*Work to be completed*. For the word "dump", state how many lines below contain it. Give no other text.

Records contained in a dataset
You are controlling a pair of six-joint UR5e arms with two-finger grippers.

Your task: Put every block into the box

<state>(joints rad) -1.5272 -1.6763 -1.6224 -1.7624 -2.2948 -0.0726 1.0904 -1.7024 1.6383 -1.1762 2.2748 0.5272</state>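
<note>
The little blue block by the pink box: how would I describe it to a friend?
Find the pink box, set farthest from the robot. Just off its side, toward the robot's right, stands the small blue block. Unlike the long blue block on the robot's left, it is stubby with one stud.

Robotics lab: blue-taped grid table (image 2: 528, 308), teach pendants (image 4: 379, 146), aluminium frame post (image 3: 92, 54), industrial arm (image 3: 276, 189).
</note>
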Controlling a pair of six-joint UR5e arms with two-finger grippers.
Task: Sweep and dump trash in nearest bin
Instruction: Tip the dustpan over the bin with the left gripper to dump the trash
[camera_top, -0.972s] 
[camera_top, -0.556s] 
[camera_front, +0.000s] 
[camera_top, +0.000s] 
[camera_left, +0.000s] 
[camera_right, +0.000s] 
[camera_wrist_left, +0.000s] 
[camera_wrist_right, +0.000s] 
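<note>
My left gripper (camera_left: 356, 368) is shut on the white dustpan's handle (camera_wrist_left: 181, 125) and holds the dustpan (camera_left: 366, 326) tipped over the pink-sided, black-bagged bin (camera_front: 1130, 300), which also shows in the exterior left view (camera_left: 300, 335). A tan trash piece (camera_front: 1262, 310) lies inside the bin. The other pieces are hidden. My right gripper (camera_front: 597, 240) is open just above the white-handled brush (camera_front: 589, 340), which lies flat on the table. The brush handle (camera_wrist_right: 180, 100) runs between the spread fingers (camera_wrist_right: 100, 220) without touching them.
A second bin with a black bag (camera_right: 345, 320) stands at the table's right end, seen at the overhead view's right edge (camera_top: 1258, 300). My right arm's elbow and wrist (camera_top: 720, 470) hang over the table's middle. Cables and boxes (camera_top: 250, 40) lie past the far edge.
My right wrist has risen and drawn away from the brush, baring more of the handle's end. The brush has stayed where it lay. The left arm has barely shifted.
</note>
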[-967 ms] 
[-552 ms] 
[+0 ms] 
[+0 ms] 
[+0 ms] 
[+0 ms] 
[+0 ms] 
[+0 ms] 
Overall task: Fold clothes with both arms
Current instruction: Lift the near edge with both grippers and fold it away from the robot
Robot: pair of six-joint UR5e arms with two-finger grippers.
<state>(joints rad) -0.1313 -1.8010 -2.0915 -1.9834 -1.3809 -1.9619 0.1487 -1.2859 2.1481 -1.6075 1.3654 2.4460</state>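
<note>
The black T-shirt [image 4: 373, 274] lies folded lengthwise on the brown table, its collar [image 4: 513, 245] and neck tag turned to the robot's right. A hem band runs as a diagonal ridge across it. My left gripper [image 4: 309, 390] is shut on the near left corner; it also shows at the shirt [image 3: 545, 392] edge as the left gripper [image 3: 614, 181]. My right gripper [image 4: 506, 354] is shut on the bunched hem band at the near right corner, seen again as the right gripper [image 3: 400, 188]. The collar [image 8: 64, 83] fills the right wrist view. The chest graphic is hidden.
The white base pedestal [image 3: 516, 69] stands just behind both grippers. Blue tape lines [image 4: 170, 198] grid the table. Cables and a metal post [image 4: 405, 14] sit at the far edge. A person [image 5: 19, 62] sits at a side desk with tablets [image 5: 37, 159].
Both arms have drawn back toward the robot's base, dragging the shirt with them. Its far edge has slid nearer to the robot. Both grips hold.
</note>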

*Problem solution*. 2